What to work on:
Return the material exactly. Every line must stay as it is.
━━━━━━━━━━━━━━━━━━━━━━━━━━━━━━
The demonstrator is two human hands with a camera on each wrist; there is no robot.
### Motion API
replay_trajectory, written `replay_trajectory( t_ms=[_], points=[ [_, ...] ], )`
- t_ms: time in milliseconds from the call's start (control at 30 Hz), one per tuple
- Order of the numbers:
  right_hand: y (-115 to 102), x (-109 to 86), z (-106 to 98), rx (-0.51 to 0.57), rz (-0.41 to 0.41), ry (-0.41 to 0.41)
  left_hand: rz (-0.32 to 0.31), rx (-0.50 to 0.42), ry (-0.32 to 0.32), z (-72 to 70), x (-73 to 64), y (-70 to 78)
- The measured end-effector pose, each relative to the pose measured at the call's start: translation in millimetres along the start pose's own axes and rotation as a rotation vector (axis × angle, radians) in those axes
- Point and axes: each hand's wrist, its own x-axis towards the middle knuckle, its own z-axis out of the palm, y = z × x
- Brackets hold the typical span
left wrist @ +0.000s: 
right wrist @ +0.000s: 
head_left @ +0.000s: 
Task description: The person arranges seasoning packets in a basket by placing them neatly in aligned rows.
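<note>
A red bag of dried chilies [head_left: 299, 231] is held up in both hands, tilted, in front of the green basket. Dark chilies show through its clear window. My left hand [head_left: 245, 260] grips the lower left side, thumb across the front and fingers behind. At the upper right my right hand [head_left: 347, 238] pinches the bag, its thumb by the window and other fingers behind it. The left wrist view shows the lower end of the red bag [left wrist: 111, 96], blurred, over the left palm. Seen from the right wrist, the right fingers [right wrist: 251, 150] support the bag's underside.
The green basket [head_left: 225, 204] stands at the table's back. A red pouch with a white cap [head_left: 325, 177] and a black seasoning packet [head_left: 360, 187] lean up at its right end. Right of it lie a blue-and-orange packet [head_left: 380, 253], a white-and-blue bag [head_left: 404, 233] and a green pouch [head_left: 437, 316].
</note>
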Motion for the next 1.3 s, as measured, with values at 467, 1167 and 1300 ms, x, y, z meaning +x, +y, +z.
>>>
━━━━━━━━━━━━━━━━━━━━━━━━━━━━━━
Written solution:
The demonstrator is two human hands with a camera on each wrist; there is no robot.
### Motion API
replay_trajectory, written `replay_trajectory( t_ms=[_], points=[ [_, ...] ], )`
- t_ms: time in milliseconds from the call's start (control at 30 Hz), one per tuple
- Order of the numbers:
  right_hand: y (-115 to 102), x (-109 to 86), z (-106 to 98), rx (-0.51 to 0.57), rz (-0.41 to 0.41), ry (-0.41 to 0.41)
  left_hand: rz (-0.32 to 0.31), rx (-0.50 to 0.42), ry (-0.32 to 0.32), z (-72 to 70), x (-73 to 64), y (-70 to 78)
- The measured end-effector pose, each relative to the pose measured at the call's start: translation in millimetres along the start pose's own axes and rotation as a rotation vector (axis × angle, radians) in those axes
- Point and axes: each hand's wrist, its own x-axis towards the middle knuckle, its own z-axis out of the palm, y = z × x
- Brackets hold the typical span
left wrist @ +0.000s: 
right wrist @ +0.000s: 
head_left @ +0.000s: 
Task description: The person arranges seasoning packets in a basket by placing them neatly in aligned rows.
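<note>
A red bag of dried chilies [head_left: 299, 231] is held up in both hands, tilted, in front of the green basket. Dark chilies show through its clear window. My left hand [head_left: 245, 260] grips the lower left side, thumb across the front and fingers behind. At the upper right my right hand [head_left: 347, 238] pinches the bag, its thumb by the window and other fingers behind it. The left wrist view shows the lower end of the red bag [left wrist: 111, 96], blurred, over the left palm. Seen from the right wrist, the right fingers [right wrist: 251, 150] support the bag's underside.
The green basket [head_left: 225, 204] stands at the table's back. A red pouch with a white cap [head_left: 325, 177] and a black seasoning packet [head_left: 360, 187] lean up at its right end. Right of it lie a blue-and-orange packet [head_left: 380, 253], a white-and-blue bag [head_left: 404, 233] and a green pouch [head_left: 437, 316].
</note>
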Motion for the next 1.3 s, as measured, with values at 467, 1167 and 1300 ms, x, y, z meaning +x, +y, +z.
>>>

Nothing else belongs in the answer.